The University of Hawaii is facing a parking crunch
at its medical school in
Kakaako, where a parking structure planned years ago was never built.
UH’s John A. Burns School of Medicine and the adjacent Cancer Center recently lost roughly 100 parking stalls for students, faculty and staff.
University officials Wednesday secured approval from the state board that oversees development in the area to use 45 parking stalls at neighboring Kakaako Waterfront Park. They had sought to use 95 stalls at the park.
The board of the Hawaii Community Development Authority voted 4-1 to approve UH’s proposal to use 50 HCDA-owned stalls at the park along with 45 stalls on a nearby lot next to the Children’s Discovery Center on Ohe Street. But with four of the board’s nine members absent, there weren’t enough votes for at least a five-member majority. The board later voted 5-0 to
allow UH to use just the
45 stalls on Ohe Street.
The university had wanted to rent all 95 stalls for $100 a month per stall for five years.
UH claimed its plan wouldn’t interfere with the public’s use of the stalls in either lot because so few of those stalls were occupied during the hours UH sought to use them, from 6 a.m. to
6 p.m. weekdays.
On average, 245 of the park’s 302 parking stalls are empty during the times of proposed use, according to a UH survey. The survey also found that on average 39 of the 45 stalls in the Ohe Street lot are vacant during the same time period.
“So even with (using) the Kakaako waterfront parking area, we would clearly not exceed the need by the public for access to the park,” Dr. Jerris Hedges, dean of the medical school, told the board.

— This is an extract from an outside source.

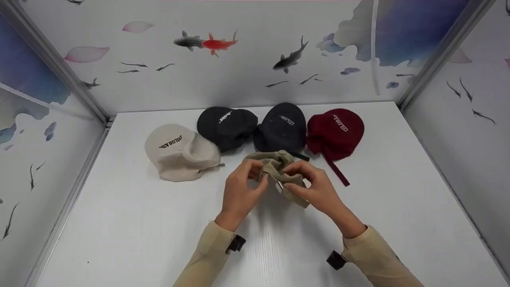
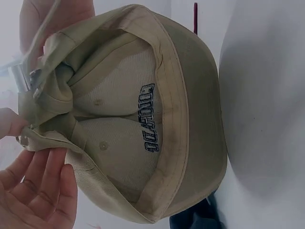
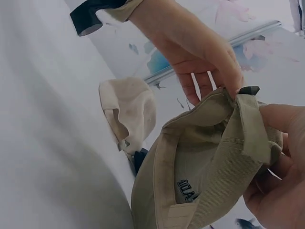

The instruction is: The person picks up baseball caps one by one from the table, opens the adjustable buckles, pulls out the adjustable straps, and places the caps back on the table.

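A khaki baseball cap (image 1: 295, 198) is held up above the white table, its hollow side facing the wrist cameras. The left wrist view shows its brim (image 2: 202, 124) and the dark lettering (image 2: 148, 119) seen from inside. My left hand (image 1: 242, 191) pinches the cap's back edge close to a metal buckle (image 1: 279, 186). On the other side, my right hand (image 1: 316, 187) grips the back edge by the strap, between thumb and fingers. A strap end (image 3: 253, 131) hangs beside that thumb in the right wrist view. Whether the strap passes through the buckle I cannot tell.
Behind the hands several caps lie in a row: beige (image 1: 175, 155), black (image 1: 225, 123), dark navy (image 1: 281, 127) and dark red (image 1: 338, 131), whose strap (image 1: 338, 172) trails forward. Printed panels (image 1: 247, 79) wall the white table (image 1: 139, 231) at the back and sides.
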Demonstrator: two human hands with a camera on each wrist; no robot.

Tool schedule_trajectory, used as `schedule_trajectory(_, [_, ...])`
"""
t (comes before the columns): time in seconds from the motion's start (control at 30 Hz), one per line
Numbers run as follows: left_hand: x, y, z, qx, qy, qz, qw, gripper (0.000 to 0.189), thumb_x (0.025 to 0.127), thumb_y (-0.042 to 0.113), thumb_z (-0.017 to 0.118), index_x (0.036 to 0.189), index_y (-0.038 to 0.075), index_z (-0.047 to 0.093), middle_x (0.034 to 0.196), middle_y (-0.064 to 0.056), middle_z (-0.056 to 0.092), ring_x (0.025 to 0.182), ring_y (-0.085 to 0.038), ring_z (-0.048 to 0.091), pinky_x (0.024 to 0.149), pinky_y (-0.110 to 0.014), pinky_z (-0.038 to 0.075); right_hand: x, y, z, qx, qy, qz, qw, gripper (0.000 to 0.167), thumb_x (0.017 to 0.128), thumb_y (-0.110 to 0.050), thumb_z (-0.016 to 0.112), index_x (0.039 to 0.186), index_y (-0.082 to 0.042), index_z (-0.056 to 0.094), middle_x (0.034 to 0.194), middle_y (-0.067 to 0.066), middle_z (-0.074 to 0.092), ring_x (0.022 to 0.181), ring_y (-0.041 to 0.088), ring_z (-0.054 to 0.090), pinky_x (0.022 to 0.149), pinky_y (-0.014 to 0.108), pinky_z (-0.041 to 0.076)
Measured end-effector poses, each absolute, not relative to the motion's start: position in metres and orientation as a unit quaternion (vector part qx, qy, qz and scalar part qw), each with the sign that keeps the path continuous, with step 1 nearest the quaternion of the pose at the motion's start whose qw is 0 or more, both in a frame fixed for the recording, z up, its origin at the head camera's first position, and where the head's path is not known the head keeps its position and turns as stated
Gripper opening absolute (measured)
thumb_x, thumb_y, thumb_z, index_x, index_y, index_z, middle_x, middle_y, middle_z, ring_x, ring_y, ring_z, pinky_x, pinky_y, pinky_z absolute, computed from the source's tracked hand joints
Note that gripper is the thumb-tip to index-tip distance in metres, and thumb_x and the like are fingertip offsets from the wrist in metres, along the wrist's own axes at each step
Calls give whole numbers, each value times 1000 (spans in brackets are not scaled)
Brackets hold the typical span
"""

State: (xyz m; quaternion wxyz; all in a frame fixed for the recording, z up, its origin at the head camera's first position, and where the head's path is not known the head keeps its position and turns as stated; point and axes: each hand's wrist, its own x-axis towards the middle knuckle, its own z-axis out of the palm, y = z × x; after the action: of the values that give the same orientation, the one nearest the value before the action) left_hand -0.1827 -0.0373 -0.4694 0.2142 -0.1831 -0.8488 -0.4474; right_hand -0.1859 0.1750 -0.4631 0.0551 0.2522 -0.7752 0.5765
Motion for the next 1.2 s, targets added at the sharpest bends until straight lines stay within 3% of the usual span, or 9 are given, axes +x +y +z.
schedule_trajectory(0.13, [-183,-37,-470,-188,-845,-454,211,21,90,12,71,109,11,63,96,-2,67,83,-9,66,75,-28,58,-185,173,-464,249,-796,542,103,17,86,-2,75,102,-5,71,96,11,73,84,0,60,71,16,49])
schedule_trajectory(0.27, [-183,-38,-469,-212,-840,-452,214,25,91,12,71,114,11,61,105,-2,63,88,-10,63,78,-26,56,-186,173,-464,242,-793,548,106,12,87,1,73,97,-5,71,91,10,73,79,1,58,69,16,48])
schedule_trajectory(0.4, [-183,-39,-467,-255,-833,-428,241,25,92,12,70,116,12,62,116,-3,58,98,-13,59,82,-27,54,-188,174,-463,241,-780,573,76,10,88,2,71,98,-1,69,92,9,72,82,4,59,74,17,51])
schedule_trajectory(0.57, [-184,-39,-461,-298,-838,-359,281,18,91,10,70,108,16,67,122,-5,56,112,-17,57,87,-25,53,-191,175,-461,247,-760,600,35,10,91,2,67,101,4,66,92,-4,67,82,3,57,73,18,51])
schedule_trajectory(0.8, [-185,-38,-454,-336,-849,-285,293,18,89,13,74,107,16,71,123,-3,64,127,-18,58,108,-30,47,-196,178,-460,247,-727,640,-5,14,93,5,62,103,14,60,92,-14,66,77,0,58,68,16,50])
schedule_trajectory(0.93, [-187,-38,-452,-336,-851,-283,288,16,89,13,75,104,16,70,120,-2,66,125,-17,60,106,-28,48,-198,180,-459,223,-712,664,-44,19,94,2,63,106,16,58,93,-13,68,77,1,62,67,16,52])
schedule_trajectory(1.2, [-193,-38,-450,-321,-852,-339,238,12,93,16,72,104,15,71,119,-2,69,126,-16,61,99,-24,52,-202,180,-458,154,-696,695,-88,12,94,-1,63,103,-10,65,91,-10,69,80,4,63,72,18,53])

UH has been using parking on state land in Kakaako since building its $150 million medical school in 2005 and the $120 million Cancer Center in 2013. UH had envisioned a parking garage with 700 to 800 stalls, as part of the Cancer Center development, but parking was ultimately cut from the plan.
Last year UH lost the use of about 50 stalls when HCDA developed a high-
technology business incubation center on a portion of
a parking lot it owns where the school had rented
325 stalls. UH also lost use
of the Ohe Street lot, which some users felt was unsafe because of homeless encampments in the area.
Hedges said students, faculty and staff have struggled with parking. “It’s been an ongoing challenge,” he told the board.
Currently, many medical students are working in clinical settings off campus, but an incoming class in July will create more parking tension, Hedges added.
Elanore Chuang, a postdoctoral researcher at the medical school, said students had difficulty with parking even before the recent reductions. “In extreme circumstances, some park
a mile away and then walk,” she said.
Others urged HCDA to reject the university’s proposal.
“We believe park space should be park space and shouldn’t be transferred
to the University of Hawaii,” said Wayne Takamine, a member of a community
advisory committee that helped HCDA develop a master plan to improve the park.
That master plan involves converting the existing parking area into new park space and redistributing parking
to other spots to promote better access and use of the 39-acre waterfront park.
Hedges said that if the master plan is developed within five years, HCDA could terminate a parking agreement with UH early.
Michelle Matson, another park supporter involved in the master plan, worried a temporary agreement with UH could become permanent. She cited parking spaces in Irwin Park near Aloha Tower that have remained decades after an emergency temporary use was granted during World War II.
HCDA board members John Whalen, David Rodriguez, Mark Anderson and
Jason Okuhama voted to
accept UH’s plan. Member Wei Fang, who expressed concern about a “slippery slope” of temporary use, voted no after suggesting the school be allowed to use only the Ohe Street lot.
The board then voted unanimously to rent only the Ohe Street lot to UH.
UH could have an opportunity to seek another approval for its broader parking proposal if the city follows through with a plan announced a year ago to
acquire the waterfront park and other land, including the Ohe Street lot, from HCDA. Mayor Kirk Caldwell’s administration supports UH’s request.